Mas de toda essa complexa trajetória histórica surge uma poderosa miscigenação, uma fratelli tutti, um valioso movimento sincrético cultural, um “nós” com “eu”, que, por mais que os adeptos de uma identidade obtusa o neguem, está presente no cotidiano. E tudo isso também está presente na história do Brasil como tem mostrado o embaixador Ronaldo Costa Filho no Conselho de Segurança da ONU diante desse conflito entre Rússia e Ucrânia, pois sabe que não é uma história unívoca, e sim como Janus e suas duas faces e ambas nos moldam numa face injusta e conflitiva, outra mestiça e compartilhada.

Dai ele saber ser um erro profundo negar um dos rostos, colocar o olhar em uma parte e não no todo, transformar a complexidade em pura briga.

É uma história de 200 anos e também mais recente que contém ao mesmo tempo injustiças, conflitos, integrações, vivências comuns, e é nisso que consiste também a nossa miscigenação histórica.
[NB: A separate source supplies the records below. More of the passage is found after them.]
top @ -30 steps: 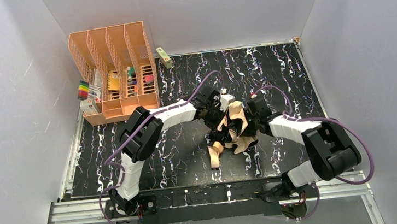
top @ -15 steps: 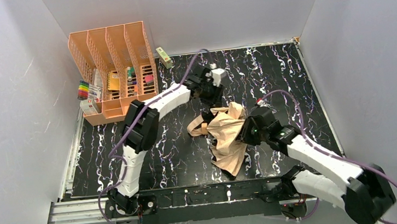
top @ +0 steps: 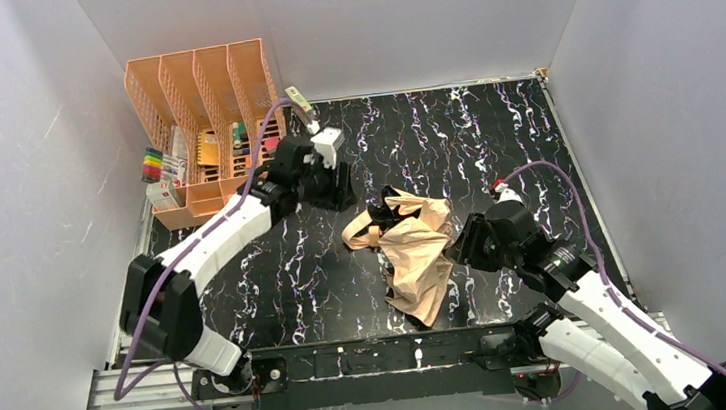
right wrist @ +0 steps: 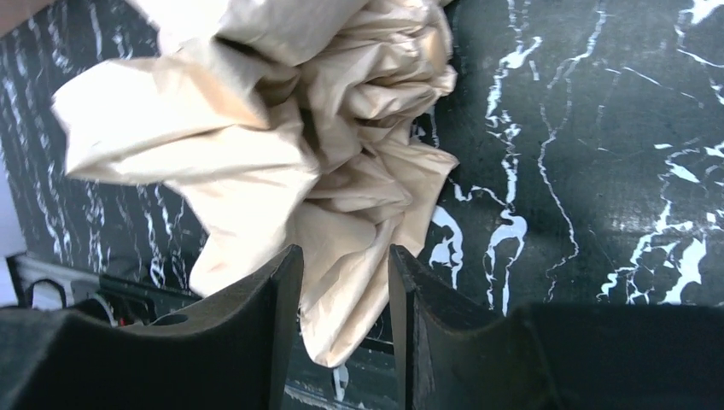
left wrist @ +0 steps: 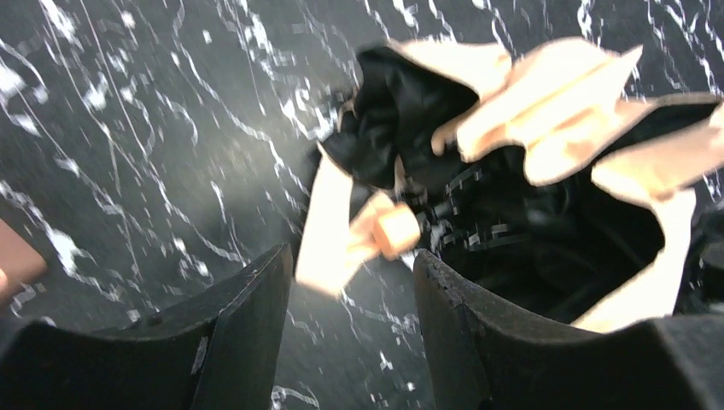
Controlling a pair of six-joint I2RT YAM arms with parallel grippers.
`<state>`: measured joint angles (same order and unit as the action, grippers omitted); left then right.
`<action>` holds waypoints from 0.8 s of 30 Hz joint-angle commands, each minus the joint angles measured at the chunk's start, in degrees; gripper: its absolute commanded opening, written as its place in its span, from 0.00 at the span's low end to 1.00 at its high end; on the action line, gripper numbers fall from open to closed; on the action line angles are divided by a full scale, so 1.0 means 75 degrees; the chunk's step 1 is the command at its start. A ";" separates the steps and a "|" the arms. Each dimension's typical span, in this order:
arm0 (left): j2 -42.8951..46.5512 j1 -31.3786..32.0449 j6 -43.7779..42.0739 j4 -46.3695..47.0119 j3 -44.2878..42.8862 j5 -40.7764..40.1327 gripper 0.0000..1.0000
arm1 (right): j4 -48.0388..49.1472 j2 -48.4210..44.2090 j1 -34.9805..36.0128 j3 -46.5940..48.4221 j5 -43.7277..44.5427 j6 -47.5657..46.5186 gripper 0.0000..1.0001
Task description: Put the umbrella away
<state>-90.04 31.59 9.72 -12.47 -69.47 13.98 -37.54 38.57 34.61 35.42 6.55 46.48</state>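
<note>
The umbrella lies loose and crumpled on the black marbled table, a heap of pale peach-tan fabric with a dark underside. My left gripper hovers up and left of it, open and holding nothing. In the left wrist view, the small tan handle and a strap lie just beyond the left gripper. My right gripper sits at the umbrella's right edge, also open. In the right wrist view the folds of fabric lie beyond the right gripper, whose jaws are apart.
A peach-orange slotted desk organizer stands at the back left, with coloured markers beside it. A small green box leans at the back wall. White walls close in three sides.
Both grippers have opened and let go of the umbrella, which dropped onto the table. The left arm drew back to the left, the right arm toward the near right.
</note>
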 commanded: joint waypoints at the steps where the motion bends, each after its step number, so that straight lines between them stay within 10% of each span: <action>1: 0.0998 0.0072 0.0651 0.0140 0.1229 0.0190 0.53 | 0.0251 -0.0427 0.0002 0.0269 -0.0953 -0.0726 0.51; 14: 0.3207 0.2341 0.3152 0.1548 0.4196 -0.0946 0.59 | 0.3707 0.1270 0.0072 -0.1369 -0.2952 0.0022 0.68; 24: 0.3349 0.2555 0.3155 0.1854 0.4275 -0.0716 0.59 | 0.6086 0.2495 0.0073 -0.0910 -0.2064 0.1189 0.24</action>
<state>-67.22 49.84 33.23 -0.80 -37.87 7.99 -1.69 55.40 34.98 24.27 -11.86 52.47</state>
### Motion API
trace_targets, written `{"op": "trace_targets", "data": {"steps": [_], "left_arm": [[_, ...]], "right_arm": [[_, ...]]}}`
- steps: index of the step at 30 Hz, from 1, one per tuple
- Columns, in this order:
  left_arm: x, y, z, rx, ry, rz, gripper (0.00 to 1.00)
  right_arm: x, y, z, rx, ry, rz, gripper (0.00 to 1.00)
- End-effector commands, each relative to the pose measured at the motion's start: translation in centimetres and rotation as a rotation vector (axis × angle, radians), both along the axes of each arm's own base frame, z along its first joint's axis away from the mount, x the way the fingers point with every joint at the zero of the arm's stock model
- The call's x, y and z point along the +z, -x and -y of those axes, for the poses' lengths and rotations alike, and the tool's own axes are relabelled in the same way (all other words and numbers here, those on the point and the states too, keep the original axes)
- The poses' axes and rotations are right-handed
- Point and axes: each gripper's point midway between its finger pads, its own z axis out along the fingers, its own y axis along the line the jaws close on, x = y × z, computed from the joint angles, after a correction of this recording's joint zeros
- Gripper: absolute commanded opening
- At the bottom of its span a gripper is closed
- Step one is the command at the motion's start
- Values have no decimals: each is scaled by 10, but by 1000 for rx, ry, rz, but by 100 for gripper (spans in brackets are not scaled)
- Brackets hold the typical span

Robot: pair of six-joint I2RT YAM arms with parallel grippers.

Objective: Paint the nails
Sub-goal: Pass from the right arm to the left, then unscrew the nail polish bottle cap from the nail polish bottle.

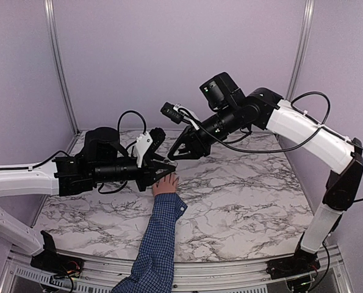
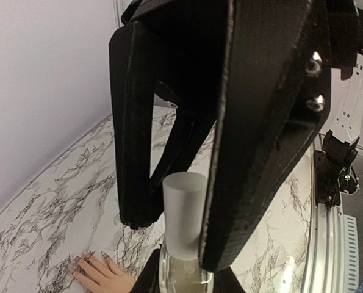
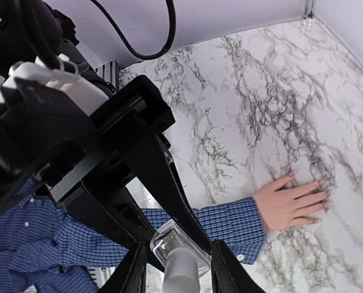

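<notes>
Nearest, at the front rail (image 1: pixel 230 271) of the table (image 1: pixel 248 201): both arm bases, clipped by the bottom edge of the overhead view. Between them, a blue checked sleeve (image 1: pixel 160 235), entering from that same edge, the wearer out of frame. Ends in a small light-skinned hand (image 1: pixel 166 184), palm down on the marble near the table's middle, fingers spread. Shows the nails (image 3: pixel 323 196) only as tiny pale tips at the finger ends, resting on the marble; too small and soft to read any colour. From overhead, fingertips hard to separate from the dark fingers of the left gripper (image 2: pixel 180 241).

Just above and beyond the fingertips, a clear glass bottle (image 3: pixel 169 239) held in the air. Left gripper pressed together on it, pinching the glass; exact line of contact masked by its own black fingers in the left wrist view. Frosted cap (image 2: pixel 184 201) pointing toward the right gripper (image 3: pixel 180 278). Right gripper slightly spread, one fingertip on each side of the cap, a slim gap showing on both sides; tips cut off by the bottom of its own view.

Farther out, broad bare marble right of the hand up to the right wall (image 1: pixel 343 61), a narrower stretch toward the left wall (image 1: pixel 16 73), mostly under the left arm. Behind both grippers, a strip of marble up to the back wall (image 1: pixel 169 55), metal posts (image 1: pixel 58 61) in the rear corners.
</notes>
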Motion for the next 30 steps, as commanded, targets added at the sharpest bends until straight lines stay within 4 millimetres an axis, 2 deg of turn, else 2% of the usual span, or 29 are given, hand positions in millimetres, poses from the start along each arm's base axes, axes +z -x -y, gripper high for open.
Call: {"op": "trace_targets", "data": {"steps": [1,6,13,23,30], "left_arm": [[45,-15,-5,101,160,64,0],[64,-31,-16,223,246,58,0],[75,-45,-18,299,292,56,0],[78,-58,-13,352,305,41,0],[79,-63,-13,371,303,48,0]], "right_arm": [[37,-22,-7,-113,-136,23,39],[65,-47,-9,-294,-244,12,43],[78,-70,-1,-472,-315,5,41],[71,-81,-7,-537,-326,-45,40],[67,-84,-11,-540,-320,-56,34]]}}
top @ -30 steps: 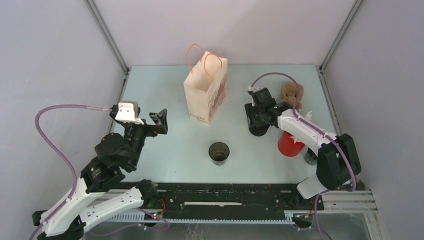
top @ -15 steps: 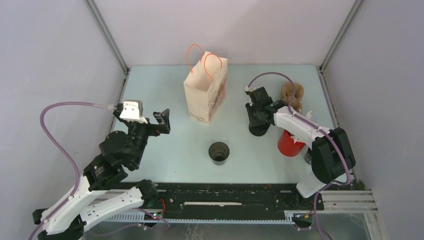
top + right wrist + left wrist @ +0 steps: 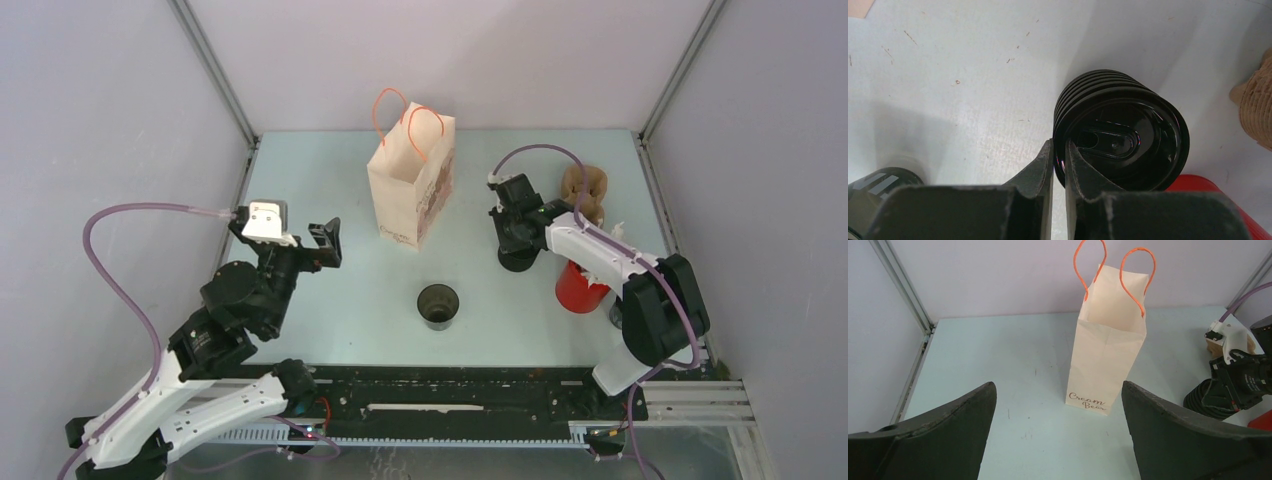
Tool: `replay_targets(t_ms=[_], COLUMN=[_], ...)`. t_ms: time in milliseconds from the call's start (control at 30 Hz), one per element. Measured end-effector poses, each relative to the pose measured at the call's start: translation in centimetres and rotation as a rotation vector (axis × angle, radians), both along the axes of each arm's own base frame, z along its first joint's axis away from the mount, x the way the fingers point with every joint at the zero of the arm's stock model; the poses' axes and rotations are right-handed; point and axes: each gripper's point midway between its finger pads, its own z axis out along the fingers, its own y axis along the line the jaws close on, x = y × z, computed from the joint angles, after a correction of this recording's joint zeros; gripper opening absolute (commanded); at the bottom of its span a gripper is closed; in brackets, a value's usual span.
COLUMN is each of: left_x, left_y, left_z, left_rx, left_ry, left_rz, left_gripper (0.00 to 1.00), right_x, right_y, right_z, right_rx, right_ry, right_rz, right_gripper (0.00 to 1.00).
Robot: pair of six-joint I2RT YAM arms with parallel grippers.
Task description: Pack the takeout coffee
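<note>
Now | left fingers (image 3: 938,440) spread wide, empty, lower left of top view | takeout coffee (image 3: 438,305) stands open on table (image 3: 340,170), lower middle, apart from both arms | likely light, thin-walled, crushable, may spill: hold side wall gently, upright | right fingers (image 3: 1033,180) pinch top rim of lid stack (image 3: 1123,135), right of middle | paper bag (image 3: 410,190) behind.

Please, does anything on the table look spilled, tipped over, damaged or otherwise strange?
Nothing looks spilled or damaged. The paper bag stands upright and open; the black cup stands upright, without a lid. The right end effector pinches the rim of the top lid on a straight stack.
</note>
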Motion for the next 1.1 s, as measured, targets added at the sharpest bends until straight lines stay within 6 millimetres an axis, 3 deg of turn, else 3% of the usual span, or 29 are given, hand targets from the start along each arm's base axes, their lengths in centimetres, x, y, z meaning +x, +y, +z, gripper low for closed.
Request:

Por isso que não podemos andar olhando para trás por ser uma impossibilidade tanto quanto refazer o mapa-múndi sem que o mundo exploda. Pessoas e instituições só podem ser apreciadas no contexto histórico pelo qual passaram.

Trata-se, mais uma vez, de dialogar, mesmo que sem as melhores condições, para se buscar uma saída na qual todos se encaixem, de concordar em conviver com nossas identidades e pertencimentos, sem deixar de construir um “nós” planetário.

 

1 de março de 2022



[1] Professor do Instituto Devecchi, da Unyleya Educacional e da UniverCEDAE.